** Problem to solve **
Print the listing exactly.

[Supplied data Boundary: Start]

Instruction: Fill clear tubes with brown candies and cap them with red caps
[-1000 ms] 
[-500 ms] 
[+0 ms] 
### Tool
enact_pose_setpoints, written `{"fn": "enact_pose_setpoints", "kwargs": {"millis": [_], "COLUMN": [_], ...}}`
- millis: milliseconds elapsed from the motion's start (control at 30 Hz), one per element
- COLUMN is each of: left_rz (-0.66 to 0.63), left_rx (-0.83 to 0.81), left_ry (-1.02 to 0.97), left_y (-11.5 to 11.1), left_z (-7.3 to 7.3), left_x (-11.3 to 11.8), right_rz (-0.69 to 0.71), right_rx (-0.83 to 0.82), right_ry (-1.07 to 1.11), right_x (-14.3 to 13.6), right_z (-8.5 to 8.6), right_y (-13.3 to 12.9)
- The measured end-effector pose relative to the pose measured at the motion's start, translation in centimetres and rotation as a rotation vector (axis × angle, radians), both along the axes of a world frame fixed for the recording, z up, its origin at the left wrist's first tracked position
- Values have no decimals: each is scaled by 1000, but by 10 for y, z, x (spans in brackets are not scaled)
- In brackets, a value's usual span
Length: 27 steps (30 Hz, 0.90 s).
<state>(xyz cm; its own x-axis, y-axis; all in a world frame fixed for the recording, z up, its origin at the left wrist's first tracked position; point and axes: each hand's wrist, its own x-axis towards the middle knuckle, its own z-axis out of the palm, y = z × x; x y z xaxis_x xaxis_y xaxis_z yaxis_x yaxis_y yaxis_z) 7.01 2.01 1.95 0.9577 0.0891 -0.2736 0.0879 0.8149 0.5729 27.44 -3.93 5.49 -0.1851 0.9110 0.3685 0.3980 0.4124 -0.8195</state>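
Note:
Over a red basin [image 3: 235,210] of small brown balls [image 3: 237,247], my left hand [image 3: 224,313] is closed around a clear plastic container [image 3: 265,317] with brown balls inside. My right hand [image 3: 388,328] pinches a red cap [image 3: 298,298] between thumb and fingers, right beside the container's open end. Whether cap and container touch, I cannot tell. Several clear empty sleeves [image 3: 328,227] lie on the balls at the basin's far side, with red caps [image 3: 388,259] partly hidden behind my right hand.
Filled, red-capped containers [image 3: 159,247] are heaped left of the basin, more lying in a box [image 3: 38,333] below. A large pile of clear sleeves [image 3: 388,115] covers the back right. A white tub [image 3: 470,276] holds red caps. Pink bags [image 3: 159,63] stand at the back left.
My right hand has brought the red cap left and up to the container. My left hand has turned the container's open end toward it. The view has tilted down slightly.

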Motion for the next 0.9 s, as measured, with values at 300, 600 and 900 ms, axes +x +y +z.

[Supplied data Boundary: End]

** Answer below **
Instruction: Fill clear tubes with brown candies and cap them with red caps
[-1000 ms] 
[-500 ms] 
[+0 ms] 
### Tool
enact_pose_setpoints, written `{"fn": "enact_pose_setpoints", "kwargs": {"millis": [_], "COLUMN": [_], ...}}`
- millis: milliseconds elapsed from the motion's start (control at 30 Hz), one per element
- COLUMN is each of: left_rz (-0.66 to 0.63), left_rx (-0.83 to 0.81), left_ry (-1.02 to 0.97), left_y (-11.5 to 11.1), left_z (-7.3 to 7.3), left_x (-11.3 to 11.8), right_rz (-0.69 to 0.71), right_rx (-0.83 to 0.82), right_ry (-1.07 to 1.11), right_x (-14.3 to 13.6), right_z (-8.5 to 8.6), right_y (-13.3 to 12.9)
- The measured end-effector pose relative to the pose measured at the motion's start, translation in centimetres and rotation as a rotation vector (axis × angle, radians), both along the axes of a world frame fixed for the recording, z up, its origin at the left wrist's first tracked position
- Values have no decimals: each is scaled by 1000, but by 10 for y, z, x (spans in brackets are not scaled)
- In brackets, a value's usual span
Length: 27 steps (30 Hz, 0.90 s).
<state>(xyz cm; its own x-axis, y-axis; all in a world frame fixed for the recording, z up, its origin at the left wrist's first tracked position; point and axes: each hand's wrist, its own x-axis towards the middle knuckle, its own z-axis out of the palm, y = z × x; x y z xaxis_x xaxis_y xaxis_z yaxis_x yaxis_y yaxis_z) 7.01 2.01 1.95 0.9577 0.0891 -0.2736 0.0879 0.8149 0.5729 27.44 -3.93 5.49 -0.1851 0.9110 0.3685 0.3980 0.4124 -0.8195</state>
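Note:
Over a red basin [image 3: 235,210] of small brown balls [image 3: 237,247], my left hand [image 3: 224,313] is closed around a clear plastic container [image 3: 265,317] with brown balls inside. My right hand [image 3: 388,328] pinches a red cap [image 3: 298,298] between thumb and fingers, right beside the container's open end. Whether cap and container touch, I cannot tell. Several clear empty sleeves [image 3: 328,227] lie on the balls at the basin's far side, with red caps [image 3: 388,259] partly hidden behind my right hand.
Filled, red-capped containers [image 3: 159,247] are heaped left of the basin, more lying in a box [image 3: 38,333] below. A large pile of clear sleeves [image 3: 388,115] covers the back right. A white tub [image 3: 470,276] holds red caps. Pink bags [image 3: 159,63] stand at the back left.
My right hand has brought the red cap left and up to the container. My left hand has turned the container's open end toward it. The view has tilted down slightly.
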
Motion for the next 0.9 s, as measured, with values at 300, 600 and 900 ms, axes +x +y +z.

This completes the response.